Wednesday, July 4, 2007

closed

day off

so i know that today was a holiday, but i didn't think about how it was the fourth of july. i had a lot of options for plans, but even though i didn't do what i thought i was going to do today, it was an great day off. got to have coffee with a friend then came home and promptly took a nap. got up to got bbq hopping. it was nice to just hang out with really good people. got to meet some new folks, see some old folks. didn't think at all about what this day 'means'. just got to spend time with my community and framily.
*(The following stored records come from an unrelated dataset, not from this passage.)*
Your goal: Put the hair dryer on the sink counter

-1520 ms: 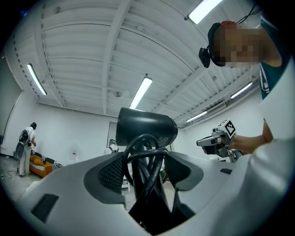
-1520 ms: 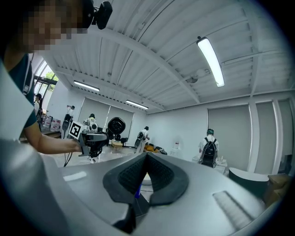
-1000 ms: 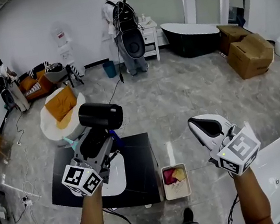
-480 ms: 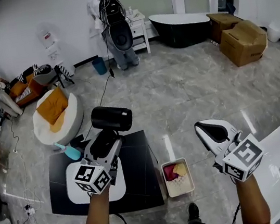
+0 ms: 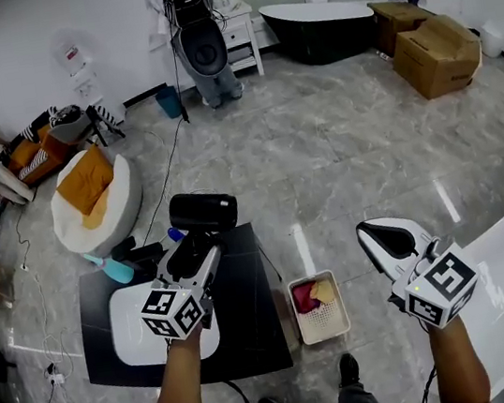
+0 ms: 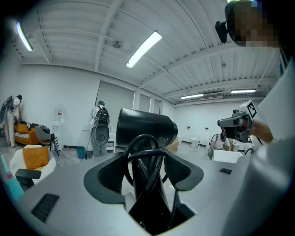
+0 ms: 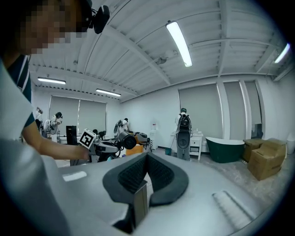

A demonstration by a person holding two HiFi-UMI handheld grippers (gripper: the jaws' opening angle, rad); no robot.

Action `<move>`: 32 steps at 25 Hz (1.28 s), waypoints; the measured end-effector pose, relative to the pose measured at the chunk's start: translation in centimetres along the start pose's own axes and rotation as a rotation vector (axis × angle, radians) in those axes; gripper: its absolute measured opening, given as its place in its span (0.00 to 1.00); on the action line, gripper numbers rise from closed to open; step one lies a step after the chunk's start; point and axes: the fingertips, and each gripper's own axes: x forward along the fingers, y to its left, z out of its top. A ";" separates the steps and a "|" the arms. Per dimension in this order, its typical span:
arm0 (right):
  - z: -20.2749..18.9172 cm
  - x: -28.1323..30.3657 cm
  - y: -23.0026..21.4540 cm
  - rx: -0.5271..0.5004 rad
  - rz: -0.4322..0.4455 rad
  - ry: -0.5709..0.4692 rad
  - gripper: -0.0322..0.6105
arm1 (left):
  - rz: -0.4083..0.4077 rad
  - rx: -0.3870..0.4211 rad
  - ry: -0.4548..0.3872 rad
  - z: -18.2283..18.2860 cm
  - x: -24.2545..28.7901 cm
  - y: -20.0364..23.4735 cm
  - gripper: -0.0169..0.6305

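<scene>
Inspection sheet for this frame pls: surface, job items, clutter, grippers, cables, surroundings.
Surface: black sink counter with white basin, under the left gripper.
Job's things: hair dryer held in the air, not yet on the counter.
Clutter: teal bottle by counter's far edge; basket of cloths on floor.
Grippers: left gripper jaws shut on dryer's handle; right gripper jaws together, empty.
Cables: cord looped at the handle; floor cable.
Surroundings: beanbag, bathtub, boxes, person.
</scene>
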 end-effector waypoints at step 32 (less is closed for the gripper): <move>-12.0 3.8 -5.1 0.103 -0.007 0.125 0.07 | 0.078 -0.102 0.340 -19.7 9.3 4.7 0.44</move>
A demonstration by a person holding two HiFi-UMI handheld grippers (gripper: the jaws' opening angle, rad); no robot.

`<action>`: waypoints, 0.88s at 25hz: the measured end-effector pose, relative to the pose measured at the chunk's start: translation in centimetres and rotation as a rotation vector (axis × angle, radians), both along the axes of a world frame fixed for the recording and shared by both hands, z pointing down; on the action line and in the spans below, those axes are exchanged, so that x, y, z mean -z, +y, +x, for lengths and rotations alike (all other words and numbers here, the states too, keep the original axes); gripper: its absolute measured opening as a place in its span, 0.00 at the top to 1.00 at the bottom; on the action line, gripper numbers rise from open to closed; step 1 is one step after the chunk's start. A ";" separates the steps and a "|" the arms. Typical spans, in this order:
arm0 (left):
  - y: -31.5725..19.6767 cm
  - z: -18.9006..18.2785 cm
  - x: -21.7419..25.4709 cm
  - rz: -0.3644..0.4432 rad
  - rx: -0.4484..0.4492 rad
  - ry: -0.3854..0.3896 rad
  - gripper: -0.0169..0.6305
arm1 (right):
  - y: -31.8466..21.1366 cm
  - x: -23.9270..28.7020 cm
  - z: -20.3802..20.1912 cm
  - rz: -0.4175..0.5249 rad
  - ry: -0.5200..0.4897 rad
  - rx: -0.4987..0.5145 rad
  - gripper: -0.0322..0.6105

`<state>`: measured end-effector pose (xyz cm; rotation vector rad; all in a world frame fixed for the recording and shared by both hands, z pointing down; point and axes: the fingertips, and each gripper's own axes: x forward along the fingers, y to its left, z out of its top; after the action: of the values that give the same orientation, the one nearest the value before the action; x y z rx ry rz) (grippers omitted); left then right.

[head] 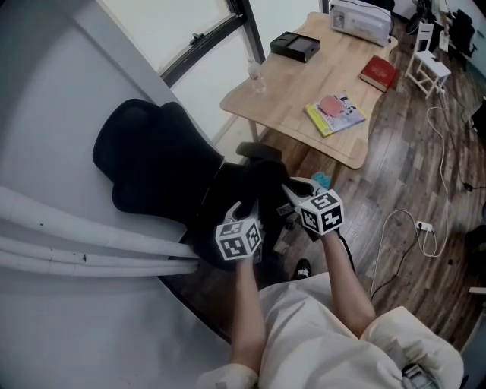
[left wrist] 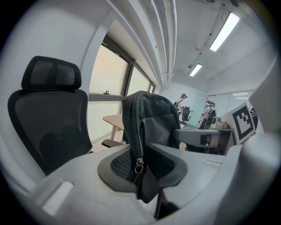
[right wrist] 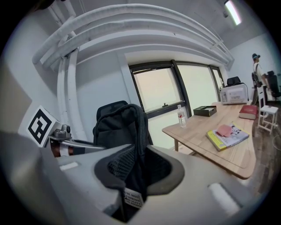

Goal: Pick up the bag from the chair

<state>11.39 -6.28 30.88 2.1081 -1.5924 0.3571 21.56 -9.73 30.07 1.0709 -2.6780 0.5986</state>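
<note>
A black backpack (head: 241,188) hangs between my two grippers, in front of the black mesh office chair (head: 152,163). My left gripper (left wrist: 141,169) is shut on the bag's zipped edge, the zip pull dangling between its pads. My right gripper (right wrist: 131,176) is shut on the bag's other side, near a white sewn label. In the left gripper view the bag (left wrist: 147,121) stands upright beside the chair back (left wrist: 48,118). In the right gripper view the bag (right wrist: 120,127) covers most of the chair behind it. Seen from the head, my left gripper (head: 237,222) and my right gripper (head: 298,199) flank the bag.
A wooden table (head: 300,87) stands beyond the chair with a black box (head: 295,47), a water bottle (head: 257,76), a red book (head: 378,73), a yellow book (head: 336,112) and a white appliance (head: 361,21). White pipes (head: 76,243) run at left. Cables (head: 425,228) lie on the floor.
</note>
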 end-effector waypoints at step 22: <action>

i did spend some time reading some interesting feminist blog this morning called feministing. i dunno how i feel about it yet. but it's interesting. i've been kind of a voracious reader recently. spending hours in the treehouse reading and napping. it's been really nice. i can be alone and lonely and not freak out. i've had really good, strong conversations and connections with people. it's been really awesome.

i've also noticed a drastic change in my relationship with my parents. i'm not feeling guilt when i'm around them. i actually was able to joke with my mom and make her laugh. i haven't heard her laugh in the last 14 years. it's really nice. i realized how much shit i brought into my interactions with my parents and now i'm letting that go and just being in the moment with them. what happened in the past, has happened and there is no changing it. i can't hold onto it forever. the past won't change. i can only be present and work towards a future.

anyways, i feel like i'm being really self-involved on this blog, but i guess that's what it's for right now. it is what it is. so it goes.